Warning: Are You Making This Investing Mistake That Could Cost Thousands?
The Mistake Most People Make With Dividend Stocks
The secret to picking good dividend stocks is the same as a good marriage: low expectations.
We saw that lesson play out in October when JP Morgan Chase & Co (NYSE:JPM) posted its third-quarter results. The Wall Street bank has trailed the broader indices this year on worries of lower interest rates, a slowing U.S. economy, and a global trade war.
But JPM shares surged four percent after reporting a so-so eight-percent increase in revenues year-over-year.

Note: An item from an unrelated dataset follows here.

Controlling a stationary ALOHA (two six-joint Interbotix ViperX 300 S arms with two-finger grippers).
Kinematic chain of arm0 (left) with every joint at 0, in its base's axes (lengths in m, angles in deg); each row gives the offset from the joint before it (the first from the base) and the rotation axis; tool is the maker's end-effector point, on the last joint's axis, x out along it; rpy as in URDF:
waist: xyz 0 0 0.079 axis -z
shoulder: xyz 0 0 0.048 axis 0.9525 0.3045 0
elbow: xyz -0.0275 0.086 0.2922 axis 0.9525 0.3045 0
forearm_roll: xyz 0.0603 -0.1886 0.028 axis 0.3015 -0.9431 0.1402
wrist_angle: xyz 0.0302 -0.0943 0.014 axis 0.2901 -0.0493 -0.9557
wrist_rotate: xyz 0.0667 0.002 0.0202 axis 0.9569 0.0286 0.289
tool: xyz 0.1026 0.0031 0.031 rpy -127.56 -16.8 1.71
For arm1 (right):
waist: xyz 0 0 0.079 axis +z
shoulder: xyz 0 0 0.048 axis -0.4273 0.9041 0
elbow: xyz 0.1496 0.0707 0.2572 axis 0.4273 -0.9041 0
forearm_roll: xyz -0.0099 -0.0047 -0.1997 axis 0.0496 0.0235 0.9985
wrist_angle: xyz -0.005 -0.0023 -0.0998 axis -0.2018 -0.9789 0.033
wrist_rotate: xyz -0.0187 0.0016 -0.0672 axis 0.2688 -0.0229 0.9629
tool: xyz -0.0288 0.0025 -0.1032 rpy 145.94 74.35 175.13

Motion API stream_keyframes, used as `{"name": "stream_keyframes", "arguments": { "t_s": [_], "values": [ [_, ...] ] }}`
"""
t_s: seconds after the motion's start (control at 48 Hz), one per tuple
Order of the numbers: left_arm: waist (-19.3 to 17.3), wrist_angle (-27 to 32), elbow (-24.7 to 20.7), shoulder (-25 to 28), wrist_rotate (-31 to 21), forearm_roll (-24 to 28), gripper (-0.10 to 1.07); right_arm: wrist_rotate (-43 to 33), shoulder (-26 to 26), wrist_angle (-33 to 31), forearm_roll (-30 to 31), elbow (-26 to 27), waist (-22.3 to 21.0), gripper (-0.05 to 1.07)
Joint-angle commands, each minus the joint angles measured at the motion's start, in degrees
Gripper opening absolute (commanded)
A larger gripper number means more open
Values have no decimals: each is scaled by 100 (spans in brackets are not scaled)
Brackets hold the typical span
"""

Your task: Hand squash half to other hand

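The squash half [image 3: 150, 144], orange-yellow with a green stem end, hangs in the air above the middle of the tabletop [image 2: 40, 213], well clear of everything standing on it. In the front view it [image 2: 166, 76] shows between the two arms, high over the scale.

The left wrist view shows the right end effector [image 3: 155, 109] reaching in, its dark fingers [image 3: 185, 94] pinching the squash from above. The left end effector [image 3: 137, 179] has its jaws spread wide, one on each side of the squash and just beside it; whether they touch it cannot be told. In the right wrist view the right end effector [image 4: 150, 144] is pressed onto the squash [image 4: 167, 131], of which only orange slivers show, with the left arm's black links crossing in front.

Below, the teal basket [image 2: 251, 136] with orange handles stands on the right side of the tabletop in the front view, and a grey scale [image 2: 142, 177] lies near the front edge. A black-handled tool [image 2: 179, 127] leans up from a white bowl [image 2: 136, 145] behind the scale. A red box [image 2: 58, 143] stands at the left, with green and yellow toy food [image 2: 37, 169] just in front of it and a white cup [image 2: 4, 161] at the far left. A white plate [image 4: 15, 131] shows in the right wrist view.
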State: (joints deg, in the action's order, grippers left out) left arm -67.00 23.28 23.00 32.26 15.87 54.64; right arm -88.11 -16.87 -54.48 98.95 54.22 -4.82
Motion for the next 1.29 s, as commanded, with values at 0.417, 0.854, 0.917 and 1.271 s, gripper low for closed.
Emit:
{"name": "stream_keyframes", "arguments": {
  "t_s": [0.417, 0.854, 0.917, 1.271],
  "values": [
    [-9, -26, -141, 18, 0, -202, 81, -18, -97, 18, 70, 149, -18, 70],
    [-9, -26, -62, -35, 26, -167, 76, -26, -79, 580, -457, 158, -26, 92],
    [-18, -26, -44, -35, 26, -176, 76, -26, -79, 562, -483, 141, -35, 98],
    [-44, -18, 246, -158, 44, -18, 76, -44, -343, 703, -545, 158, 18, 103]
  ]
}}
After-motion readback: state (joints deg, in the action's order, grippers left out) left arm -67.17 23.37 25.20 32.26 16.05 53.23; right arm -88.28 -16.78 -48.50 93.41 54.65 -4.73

Profits also jumped by eight percent to $9.1 billion, or $2.68 a share. (Source: “JPMorgan Chase Reports Net Income of $9.1 Billion, or $2.68 Per Share, for the Third Quarter of 2019,” JP Morgan Chase & Co, October 15, 2019.)

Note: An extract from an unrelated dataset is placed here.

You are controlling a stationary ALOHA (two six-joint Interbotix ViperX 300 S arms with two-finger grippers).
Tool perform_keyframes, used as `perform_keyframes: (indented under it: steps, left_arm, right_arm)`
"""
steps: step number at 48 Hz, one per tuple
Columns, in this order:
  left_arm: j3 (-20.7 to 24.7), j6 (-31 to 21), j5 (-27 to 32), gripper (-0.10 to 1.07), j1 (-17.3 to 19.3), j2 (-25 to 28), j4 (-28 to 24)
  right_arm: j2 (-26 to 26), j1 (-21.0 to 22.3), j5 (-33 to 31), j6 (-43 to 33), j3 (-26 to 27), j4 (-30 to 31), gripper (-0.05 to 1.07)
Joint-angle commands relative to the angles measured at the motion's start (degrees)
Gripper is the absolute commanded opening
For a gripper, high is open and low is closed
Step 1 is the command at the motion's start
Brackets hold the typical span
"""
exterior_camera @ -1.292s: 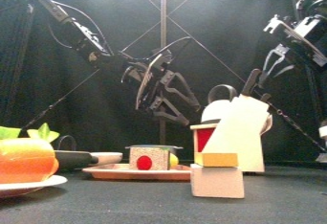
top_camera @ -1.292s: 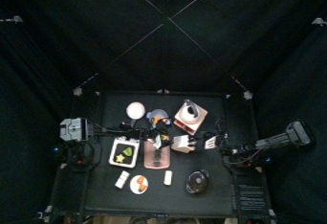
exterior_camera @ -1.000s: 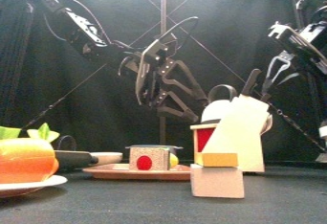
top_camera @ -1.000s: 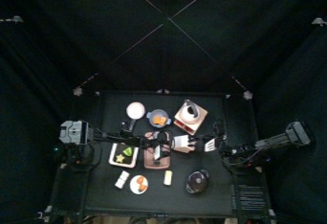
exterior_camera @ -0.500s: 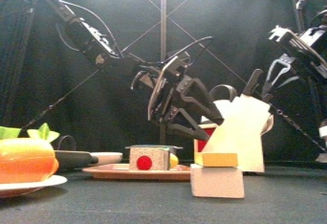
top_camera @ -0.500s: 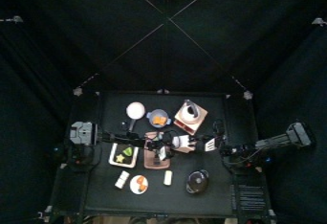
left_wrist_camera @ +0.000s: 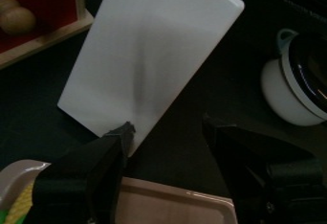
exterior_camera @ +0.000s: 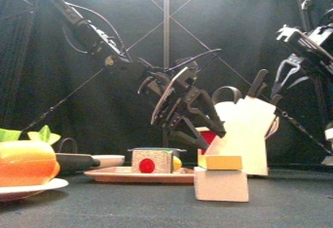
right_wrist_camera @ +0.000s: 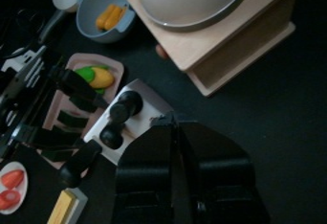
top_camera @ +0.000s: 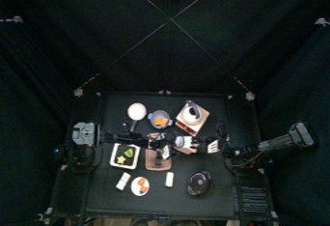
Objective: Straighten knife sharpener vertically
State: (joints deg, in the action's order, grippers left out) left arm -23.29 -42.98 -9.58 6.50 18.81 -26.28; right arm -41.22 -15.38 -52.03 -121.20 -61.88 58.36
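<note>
The knife sharpener (exterior_camera: pixel 247 134) is a white wedge-shaped body that leans over behind a yellow block at mid table. It also shows in the top view (top_camera: pixel 188 145). In the right wrist view it (right_wrist_camera: pixel 121 121) carries black knobs. In the left wrist view it is a flat white face (left_wrist_camera: pixel 153 56). My left gripper (left_wrist_camera: pixel 173 142) is open, its jaws on either side of the white body's lower corner. It hangs just left of the sharpener in the front view (exterior_camera: pixel 186 120). My right gripper (right_wrist_camera: pixel 182 166) is shut and empty, a little off the sharpener's other side.
A wooden block holding a grey bowl (right_wrist_camera: pixel 211 17) stands behind the sharpener. A bowl with orange food (right_wrist_camera: pixel 109 17), a pink tray (right_wrist_camera: pixel 90 75), a dark pot (left_wrist_camera: pixel 300 75), a plate with fruit (exterior_camera: pixel 26 164) and a tray with a red-marked box (exterior_camera: pixel 150 162) crowd around.
My left gripper has come down and to the right, from above the table's middle to the sharpener's left side. The right arm has barely moved.
</note>
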Motion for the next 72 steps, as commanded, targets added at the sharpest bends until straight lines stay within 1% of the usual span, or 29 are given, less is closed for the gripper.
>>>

Things played out very differently at Slack Technologies, Inc. (NYSE:WORK). In September, the maker of the popular workplace chat app reported that its sales grew 58% year-over-year. Slack executives also boosted their revenue guidance for the upcoming year. (Source: “Slack Announces Second Quarter Fiscal Year 2020 Financial Results,” Slack Technologies, Inc., September 4, 2019)
Yet despite the impressive quarter, Slack shares plunged 16% during the next trading day. And in the following weeks, the stock shed another 20% in value.

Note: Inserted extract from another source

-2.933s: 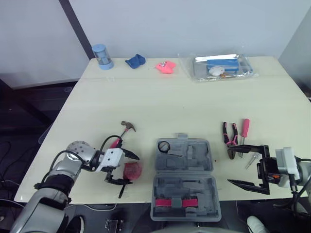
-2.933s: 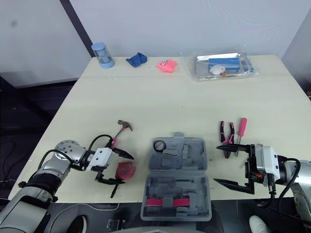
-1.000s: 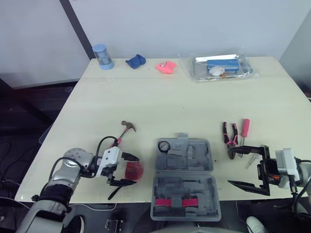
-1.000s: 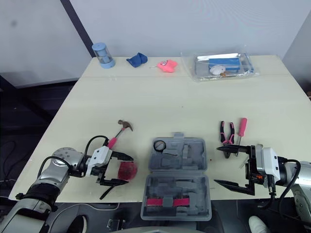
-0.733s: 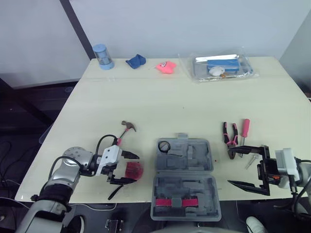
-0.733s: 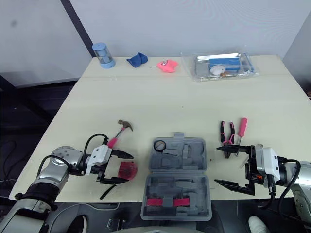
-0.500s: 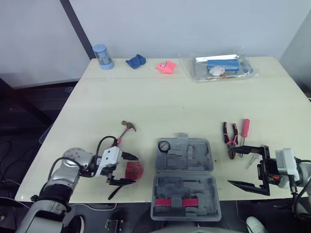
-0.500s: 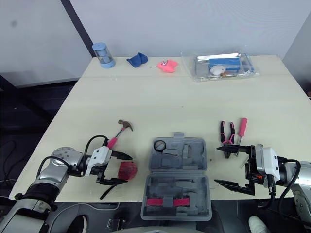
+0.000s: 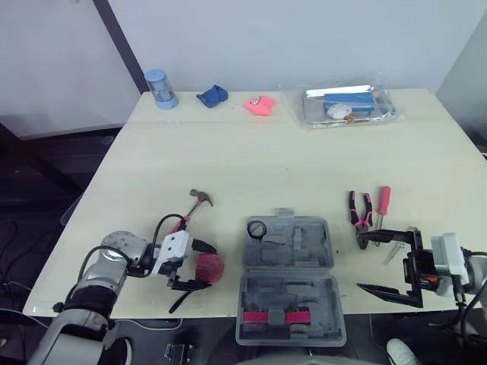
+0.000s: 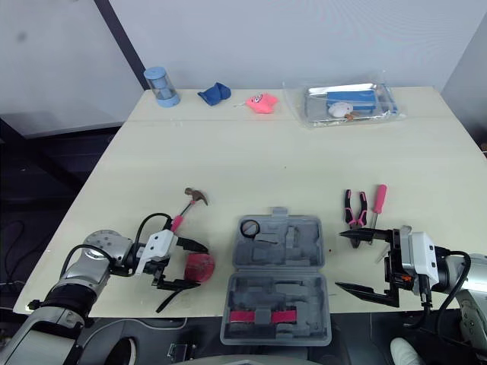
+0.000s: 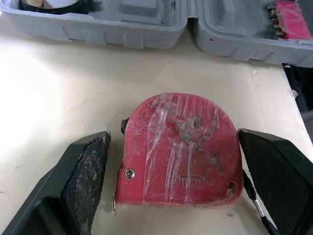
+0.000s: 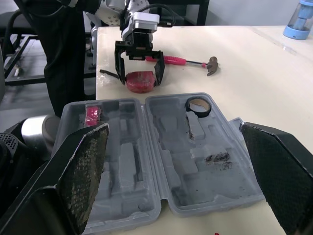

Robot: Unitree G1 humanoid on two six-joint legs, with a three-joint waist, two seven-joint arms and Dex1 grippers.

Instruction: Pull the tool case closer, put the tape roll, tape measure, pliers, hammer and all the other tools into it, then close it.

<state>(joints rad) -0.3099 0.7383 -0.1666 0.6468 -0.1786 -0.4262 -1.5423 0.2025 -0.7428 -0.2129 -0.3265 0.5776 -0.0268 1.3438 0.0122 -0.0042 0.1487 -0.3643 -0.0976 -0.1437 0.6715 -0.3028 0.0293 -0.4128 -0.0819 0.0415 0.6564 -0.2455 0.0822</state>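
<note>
Pale desk [image 9: 266,167] under a grey wall is what I'm working over. Nearest me, at the front edge and dead centre, the tool case [image 9: 304,293] lies open flat. I judge it's near enough for either arm to load it. Its near half holds one pink strip of bits [image 9: 276,316].

To the left of it, my left hand [image 9: 207,265] is low on the desk with its fingers parted either side of the one red tape measure [image 11: 181,147]. The left wrist view shows a gap on both sides, so nothing is gripped yet. It straddles the tape measure this way, I judge, so that one squeeze will pick it up. To the right of the case, my right hand [image 9: 358,263] hangs wide open and empty, I'd say parked ready for the tools on its side.

Further in, the one tape roll [image 9: 257,228] sits in a corner pocket of the case's far half. Beyond the left hand lies one hammer [image 9: 194,209]. Beyond the right hand lie one pair of pliers [image 9: 359,213] and one pink-handled screwdriver [image 9: 383,204]. One small metal piece [image 9: 396,249] is beside them, too small for me to name.

Along the far edge, well apart from the job, I count four things: a blue cup [image 9: 160,89], a blue cloth [image 9: 211,96], a pink toy [image 9: 259,105] and a clear bag [image 9: 348,104].
</note>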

This causes so much confusion for stock market rookies. Why does one stock surge after growing its sales by only eight percent? But another company shoots the lights out, growing revenues more than eight times faster. Yet its shares sink after the news?
It all comes down to expectations.
The stock market always looks forward, pricing in new information. It’s not enough, therefore, for a company to deliver merely a good earnings report. They have to deliver a better earnings report than everyone else expects.
JP Morgan had a low bar to clear. Ahead of the company’s earnings report, its shares traded at just nine-times forward earnings. Analysts had also trimmed their profit estimates for the upcoming quarter. You could say Wall Street had taken the bar off the stand and left it on the ground.
So when JP Morgan executives delivered an adequate profit number, it caught a lot of people off guard. A wave of analyst upgrades kept a firm bid under JPM shares. In the following trading sessions, research houses upped their price targets to account for higher sales and profits going forward. Many mutual fund managers, embarrassed that they didn’t hold enough JP Morgan shares, started adding them to their positions.
Slack, by comparison, had to clear the corporate equivalent of an Olympic gold medal pole jump. Ahead of earnings, seven analysts had rated Slack shares as “buy” or “strong buy.” Even if Slack executives blew analysts’ expectations out of the water, there wouldn’t be a lot of new investors on the sidelines to actually buy more shares. So even though the company delivered a good quarterly number, its shares had to drop.
This phenomenon, which many beginner investors don’t understand, explains why dividend stocks tend to outperform.
Just recently, I was looking over some of the best-performing names I have written about in my paid advisory, Retirement Riches: TC Energy Corporation (NYSE:TRP), Welltower Inc. (NYSE:WELL), Realty Income Corp (NYSE:O), and American Electric Power Company Inc. (NYSE:AEP).
All of these companies run dull, stodgy, businesses for which investors have set the bar low: pipelines, utilities, and senior housing. But because Wall Street has such dour expectations, it’s not difficult for these companies to beat the consensus estimate. And that, in large part, explains why dividend stocks often deliver better returns than their sexier growth stock cousins.
This doesn’t mean all growth stocks underperform. You only need to look at some of the biggest stock market winners to find plenty of exceptions to this rule. But as a group, these businesses have a tendency to disappoint.
Yes, they all have great growth prospects, but everyone already knows that. Worse, people tend to overestimate the potential of new, emerging businesses. That explains why people took such large losses on investments like cryptocurrencies or marijuana stocks.
That’s the benefit of low expectations.